The only cure for preeclampsia is delivering the fetus. Treatment decisions need to take into account the severity of the condition and the potential for maternal complications, how far along the pregnancy is, and the potential risks to the fetus. Ideally, the health care provider will minimize risks to the mother while giving the fetus as much time as possible to mature before delivery.
If the fetus is at 37 weeks or later, the health care provider will usually want to deliver it to avoid further complications.
If the fetus is younger than 37 weeks, however, the woman and her health care provider may want to consider other options that give the fetus more time to develop, depending on how severe the condition is. A health care provider may consider the following treatment options:
- If the preeclampsia is mild, it may be possible to wait to deliver the infant. To help prevent further complications, the health care provider may ask the woman to go on bed rest (to try to lower blood pressure and increase the blood flow to the placenta).

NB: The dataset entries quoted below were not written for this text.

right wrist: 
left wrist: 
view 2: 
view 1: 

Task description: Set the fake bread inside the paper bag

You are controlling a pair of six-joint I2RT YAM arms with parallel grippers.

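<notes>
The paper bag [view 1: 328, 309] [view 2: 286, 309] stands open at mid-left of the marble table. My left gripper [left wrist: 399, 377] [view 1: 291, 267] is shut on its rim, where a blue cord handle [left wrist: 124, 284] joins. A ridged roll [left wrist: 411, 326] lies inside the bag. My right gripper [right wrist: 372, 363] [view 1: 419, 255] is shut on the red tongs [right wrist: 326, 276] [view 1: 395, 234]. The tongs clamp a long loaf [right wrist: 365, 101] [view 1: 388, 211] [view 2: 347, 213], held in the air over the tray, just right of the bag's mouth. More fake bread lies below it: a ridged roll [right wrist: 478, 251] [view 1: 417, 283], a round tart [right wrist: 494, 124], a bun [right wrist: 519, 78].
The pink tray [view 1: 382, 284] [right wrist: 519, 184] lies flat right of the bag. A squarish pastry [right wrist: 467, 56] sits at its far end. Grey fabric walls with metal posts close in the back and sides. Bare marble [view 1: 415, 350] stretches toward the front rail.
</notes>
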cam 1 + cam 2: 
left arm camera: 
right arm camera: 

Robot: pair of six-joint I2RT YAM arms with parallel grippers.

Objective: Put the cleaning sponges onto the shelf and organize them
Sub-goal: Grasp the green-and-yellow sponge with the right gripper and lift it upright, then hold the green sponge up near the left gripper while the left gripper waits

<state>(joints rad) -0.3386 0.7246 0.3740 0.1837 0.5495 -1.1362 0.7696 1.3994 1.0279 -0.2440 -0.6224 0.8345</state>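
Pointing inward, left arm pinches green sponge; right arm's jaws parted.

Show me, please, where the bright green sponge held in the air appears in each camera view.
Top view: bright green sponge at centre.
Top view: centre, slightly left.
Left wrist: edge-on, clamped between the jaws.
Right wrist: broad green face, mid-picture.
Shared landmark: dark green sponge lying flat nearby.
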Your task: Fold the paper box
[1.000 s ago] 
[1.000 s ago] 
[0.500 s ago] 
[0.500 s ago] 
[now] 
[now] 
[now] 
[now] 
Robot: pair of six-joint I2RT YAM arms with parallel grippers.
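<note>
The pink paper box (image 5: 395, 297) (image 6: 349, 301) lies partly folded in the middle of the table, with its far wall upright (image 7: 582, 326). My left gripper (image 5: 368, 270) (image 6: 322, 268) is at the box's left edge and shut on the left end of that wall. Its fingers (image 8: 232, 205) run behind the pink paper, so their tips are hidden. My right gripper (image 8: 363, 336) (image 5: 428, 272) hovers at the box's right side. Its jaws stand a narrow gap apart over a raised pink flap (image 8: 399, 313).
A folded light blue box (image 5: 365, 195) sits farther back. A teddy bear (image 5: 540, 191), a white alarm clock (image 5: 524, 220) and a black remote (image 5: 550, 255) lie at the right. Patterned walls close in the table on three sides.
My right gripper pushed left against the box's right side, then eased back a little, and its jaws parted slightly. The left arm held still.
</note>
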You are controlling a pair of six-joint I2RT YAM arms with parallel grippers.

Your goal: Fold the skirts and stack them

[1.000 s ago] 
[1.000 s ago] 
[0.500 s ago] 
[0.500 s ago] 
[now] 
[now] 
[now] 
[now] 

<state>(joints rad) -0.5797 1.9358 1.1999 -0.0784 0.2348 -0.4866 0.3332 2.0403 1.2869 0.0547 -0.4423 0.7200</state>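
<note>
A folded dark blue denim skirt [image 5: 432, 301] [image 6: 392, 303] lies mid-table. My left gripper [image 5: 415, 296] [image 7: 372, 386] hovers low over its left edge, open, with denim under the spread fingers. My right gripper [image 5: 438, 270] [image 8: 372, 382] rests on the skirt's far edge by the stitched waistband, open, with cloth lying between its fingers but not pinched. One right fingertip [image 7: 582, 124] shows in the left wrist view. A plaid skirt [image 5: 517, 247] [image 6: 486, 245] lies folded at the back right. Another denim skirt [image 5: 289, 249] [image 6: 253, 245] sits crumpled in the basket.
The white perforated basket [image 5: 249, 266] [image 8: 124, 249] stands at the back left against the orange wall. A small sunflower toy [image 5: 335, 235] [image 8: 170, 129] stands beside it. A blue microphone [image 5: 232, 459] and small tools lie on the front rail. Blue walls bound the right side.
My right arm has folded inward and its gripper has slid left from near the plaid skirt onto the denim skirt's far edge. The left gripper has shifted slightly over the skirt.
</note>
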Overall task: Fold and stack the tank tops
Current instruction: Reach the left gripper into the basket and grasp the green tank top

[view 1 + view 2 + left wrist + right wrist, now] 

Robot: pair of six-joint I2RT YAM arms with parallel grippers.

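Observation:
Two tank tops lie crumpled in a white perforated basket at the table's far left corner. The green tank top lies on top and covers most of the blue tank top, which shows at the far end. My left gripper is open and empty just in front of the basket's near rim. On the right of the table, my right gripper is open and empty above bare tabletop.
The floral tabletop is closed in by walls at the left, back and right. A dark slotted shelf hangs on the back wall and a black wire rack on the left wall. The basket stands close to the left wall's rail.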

- Close monitoring of the woman and her fetus will be needed. Tests for the mother might include blood and urine tests to see f the preeclampsia is progressing (such as tests to assess platelet counts, liver enzymes, kidney function, and urinary protein levels). Tests for the fetus might include ultrasound, heart rate monitoring, assessment of fetal growth, and amniotic fluid assessment.
- Anticonvulsive medication, such as magnesium sulfate, might be used to prevent a seizure.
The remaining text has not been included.